Nevertheless, this biopic of Joao Francisco de Santos – a legendary Brazilian drag performer, street fighter, thief and murderer – is one of those films that takes up a potentially fascinating subject only to fumble it.
This is particularly disappointing given that “Madame Sata” (dos Santos’ stage name) boasts photography by Walter Carvalho (“Central Station”), some very fine performances (in particular by Lazaro Ramos as dos Santos), and a compelling ’30s setting in the smoky clubs and broken-down streets of Rio’s bohemian Lapa district.
You meet dos Santos when he’s working as a dresser for a cabaret singer whose biggest number is the Josephine Baker hit “Nuit d’Alger” and whom he idolizes and imitates.
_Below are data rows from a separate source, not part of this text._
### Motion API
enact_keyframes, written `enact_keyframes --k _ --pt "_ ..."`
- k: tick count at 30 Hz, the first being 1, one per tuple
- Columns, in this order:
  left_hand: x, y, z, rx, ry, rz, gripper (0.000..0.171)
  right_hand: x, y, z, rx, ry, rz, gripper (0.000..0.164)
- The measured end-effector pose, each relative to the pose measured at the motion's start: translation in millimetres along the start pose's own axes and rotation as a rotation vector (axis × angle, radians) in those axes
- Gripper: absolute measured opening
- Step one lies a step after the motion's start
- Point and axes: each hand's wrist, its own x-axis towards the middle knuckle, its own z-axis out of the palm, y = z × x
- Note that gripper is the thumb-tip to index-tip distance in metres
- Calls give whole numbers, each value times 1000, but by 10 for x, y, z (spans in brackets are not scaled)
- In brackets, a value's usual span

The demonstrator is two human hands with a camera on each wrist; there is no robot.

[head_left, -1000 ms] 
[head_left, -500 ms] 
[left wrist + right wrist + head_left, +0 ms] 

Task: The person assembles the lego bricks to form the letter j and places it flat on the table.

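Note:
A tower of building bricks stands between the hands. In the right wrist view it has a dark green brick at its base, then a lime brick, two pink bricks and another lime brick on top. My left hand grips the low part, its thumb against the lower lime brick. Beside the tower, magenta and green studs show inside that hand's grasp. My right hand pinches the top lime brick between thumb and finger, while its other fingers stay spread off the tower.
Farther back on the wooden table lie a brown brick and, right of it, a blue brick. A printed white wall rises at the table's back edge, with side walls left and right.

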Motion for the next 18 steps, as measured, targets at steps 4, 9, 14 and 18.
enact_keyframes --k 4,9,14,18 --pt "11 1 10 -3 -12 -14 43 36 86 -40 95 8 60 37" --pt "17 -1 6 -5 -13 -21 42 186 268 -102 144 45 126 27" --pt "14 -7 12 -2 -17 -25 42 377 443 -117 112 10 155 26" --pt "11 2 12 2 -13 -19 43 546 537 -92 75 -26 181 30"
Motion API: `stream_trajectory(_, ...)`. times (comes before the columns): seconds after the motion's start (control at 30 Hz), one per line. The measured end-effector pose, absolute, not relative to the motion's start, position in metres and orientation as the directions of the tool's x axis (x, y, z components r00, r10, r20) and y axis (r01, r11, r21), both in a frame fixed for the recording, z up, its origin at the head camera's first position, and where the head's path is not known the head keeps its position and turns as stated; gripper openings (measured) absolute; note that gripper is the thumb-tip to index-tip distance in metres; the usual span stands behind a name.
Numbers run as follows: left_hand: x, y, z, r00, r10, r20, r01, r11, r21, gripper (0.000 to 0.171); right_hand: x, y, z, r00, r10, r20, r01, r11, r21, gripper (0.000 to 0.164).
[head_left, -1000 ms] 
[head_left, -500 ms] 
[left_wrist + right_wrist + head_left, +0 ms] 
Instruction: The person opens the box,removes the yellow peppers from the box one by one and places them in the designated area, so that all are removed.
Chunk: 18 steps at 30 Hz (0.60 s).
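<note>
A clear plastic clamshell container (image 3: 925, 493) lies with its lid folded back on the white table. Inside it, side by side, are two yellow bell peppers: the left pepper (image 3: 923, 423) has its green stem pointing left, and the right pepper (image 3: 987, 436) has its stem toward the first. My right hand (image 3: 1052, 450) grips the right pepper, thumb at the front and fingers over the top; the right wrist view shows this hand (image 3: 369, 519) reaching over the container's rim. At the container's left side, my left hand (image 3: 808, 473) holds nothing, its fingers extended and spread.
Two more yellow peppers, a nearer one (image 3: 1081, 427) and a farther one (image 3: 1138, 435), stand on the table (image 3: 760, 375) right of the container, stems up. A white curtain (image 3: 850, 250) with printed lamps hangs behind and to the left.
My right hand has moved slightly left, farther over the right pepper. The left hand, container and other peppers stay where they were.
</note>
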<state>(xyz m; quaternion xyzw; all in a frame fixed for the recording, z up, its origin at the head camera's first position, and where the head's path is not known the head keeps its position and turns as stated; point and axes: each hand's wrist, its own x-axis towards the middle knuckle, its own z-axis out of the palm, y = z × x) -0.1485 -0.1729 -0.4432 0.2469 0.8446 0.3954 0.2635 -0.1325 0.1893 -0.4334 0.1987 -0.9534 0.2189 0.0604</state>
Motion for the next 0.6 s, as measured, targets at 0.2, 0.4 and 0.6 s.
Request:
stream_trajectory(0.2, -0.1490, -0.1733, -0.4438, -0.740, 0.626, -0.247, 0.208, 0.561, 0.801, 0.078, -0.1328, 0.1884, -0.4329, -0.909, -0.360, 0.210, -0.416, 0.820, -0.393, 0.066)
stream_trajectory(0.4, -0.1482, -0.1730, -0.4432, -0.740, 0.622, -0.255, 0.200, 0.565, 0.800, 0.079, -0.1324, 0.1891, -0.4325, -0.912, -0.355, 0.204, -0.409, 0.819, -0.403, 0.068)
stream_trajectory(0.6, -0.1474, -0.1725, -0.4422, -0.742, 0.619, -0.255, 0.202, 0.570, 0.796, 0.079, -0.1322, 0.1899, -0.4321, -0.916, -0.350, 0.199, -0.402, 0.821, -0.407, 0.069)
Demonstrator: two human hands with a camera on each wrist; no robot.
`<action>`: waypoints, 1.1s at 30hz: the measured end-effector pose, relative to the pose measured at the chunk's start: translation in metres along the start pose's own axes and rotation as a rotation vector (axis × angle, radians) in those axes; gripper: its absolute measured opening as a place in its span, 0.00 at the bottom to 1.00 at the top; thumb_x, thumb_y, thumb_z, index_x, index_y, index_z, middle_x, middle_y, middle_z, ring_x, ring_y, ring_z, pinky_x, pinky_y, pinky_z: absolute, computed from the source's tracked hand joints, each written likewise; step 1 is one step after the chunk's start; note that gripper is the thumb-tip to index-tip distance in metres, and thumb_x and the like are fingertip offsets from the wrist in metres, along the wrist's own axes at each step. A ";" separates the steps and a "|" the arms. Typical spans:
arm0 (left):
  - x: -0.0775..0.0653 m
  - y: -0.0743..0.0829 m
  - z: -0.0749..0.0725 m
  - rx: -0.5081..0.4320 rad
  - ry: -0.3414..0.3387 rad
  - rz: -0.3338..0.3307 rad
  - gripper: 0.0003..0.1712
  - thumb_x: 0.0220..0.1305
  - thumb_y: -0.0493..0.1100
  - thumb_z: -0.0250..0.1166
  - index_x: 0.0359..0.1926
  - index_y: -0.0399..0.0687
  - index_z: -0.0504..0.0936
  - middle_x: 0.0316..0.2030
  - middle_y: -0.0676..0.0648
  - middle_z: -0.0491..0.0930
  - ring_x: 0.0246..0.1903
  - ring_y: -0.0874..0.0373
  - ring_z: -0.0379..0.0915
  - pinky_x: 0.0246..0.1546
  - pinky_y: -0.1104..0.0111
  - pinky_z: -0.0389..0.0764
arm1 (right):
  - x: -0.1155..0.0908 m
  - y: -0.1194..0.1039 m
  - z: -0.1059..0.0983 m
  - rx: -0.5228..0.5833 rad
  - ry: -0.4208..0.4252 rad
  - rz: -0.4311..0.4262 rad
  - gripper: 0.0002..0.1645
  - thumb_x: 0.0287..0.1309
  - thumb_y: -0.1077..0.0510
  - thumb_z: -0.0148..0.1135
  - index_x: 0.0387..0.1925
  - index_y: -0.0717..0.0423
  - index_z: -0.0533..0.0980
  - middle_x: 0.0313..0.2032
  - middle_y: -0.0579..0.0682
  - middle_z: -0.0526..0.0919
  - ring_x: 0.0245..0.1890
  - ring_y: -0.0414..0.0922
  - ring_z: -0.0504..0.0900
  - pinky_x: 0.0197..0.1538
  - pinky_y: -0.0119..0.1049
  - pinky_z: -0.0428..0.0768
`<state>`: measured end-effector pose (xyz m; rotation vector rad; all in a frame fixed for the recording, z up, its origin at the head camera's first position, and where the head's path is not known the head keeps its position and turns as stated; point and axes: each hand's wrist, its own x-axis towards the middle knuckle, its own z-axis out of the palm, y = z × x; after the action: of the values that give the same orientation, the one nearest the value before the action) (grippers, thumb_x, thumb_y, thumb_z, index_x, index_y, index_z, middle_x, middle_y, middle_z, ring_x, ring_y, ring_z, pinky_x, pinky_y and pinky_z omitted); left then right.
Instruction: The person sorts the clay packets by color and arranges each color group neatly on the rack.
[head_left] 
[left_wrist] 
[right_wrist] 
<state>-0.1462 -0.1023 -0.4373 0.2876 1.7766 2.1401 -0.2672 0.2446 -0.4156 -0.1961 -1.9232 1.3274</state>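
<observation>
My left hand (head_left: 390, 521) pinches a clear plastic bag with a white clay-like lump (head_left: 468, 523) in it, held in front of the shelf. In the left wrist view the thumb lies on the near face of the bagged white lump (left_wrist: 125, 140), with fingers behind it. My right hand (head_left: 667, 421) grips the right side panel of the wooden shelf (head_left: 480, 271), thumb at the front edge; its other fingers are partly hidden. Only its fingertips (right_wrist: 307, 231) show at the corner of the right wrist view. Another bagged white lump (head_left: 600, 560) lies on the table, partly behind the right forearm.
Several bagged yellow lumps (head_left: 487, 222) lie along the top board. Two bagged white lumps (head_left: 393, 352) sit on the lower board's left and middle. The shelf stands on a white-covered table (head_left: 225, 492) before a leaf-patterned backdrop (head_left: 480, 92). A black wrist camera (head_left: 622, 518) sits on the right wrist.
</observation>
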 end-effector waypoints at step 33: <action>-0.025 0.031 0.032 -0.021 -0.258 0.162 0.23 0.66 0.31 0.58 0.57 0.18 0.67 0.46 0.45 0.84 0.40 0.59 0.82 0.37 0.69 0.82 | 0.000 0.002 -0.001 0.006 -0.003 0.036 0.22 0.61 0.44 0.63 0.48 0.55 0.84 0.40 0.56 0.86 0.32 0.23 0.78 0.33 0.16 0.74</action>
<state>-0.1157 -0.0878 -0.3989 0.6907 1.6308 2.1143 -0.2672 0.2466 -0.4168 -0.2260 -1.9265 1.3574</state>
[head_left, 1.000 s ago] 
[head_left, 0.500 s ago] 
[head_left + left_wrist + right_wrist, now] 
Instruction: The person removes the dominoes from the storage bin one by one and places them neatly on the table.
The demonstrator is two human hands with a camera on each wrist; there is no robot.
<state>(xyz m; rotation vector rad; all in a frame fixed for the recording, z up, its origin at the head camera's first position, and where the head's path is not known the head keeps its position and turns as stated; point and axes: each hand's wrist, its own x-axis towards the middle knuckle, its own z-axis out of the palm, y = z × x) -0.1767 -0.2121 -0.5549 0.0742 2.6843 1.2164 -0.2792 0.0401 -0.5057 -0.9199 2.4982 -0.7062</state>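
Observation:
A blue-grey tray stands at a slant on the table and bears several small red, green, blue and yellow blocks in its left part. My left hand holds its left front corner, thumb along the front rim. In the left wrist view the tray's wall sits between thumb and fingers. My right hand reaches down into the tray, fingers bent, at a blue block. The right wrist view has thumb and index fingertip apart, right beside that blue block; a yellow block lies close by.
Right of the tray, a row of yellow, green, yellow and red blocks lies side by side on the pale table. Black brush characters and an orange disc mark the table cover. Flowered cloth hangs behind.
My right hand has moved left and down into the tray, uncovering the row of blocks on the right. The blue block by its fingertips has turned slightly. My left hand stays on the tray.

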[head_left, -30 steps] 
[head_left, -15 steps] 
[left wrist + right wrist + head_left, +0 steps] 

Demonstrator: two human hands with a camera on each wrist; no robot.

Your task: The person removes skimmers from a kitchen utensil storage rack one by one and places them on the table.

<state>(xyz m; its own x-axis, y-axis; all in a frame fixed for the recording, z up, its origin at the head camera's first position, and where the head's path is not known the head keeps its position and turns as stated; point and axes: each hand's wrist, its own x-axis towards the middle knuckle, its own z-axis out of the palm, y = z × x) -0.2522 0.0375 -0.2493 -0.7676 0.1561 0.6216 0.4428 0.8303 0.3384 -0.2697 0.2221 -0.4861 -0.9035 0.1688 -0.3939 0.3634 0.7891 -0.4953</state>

When he’s not at the cabaret he’s turning tricks, fighting (he’s an expert at the martial art of capoeira) or running the household he shares with Laurita (Marcelia Cartiaxo) the prostitute whose little daughter he’s adopted, and Taboo (Flavio Bauraui), an effeminate fellow-hustler and accomplice in crime.
His is an exotic but real-seeming world (shot by Carvalho in a way that stresses darkness and claustrophobia) of turbulent sexual, racial and class politics.
Unfortunately, the plot is shapeless and disorganized: Ainouz’s script doesn’t really tell a story – it merely presents a series of anecdotes from dos Santos’ life before he achieved stardom – a stardom with which the audience is assumed to be familiar.
And so you walk out with that vaguely cheated feeling that you’ve seen something incomplete or unfinished.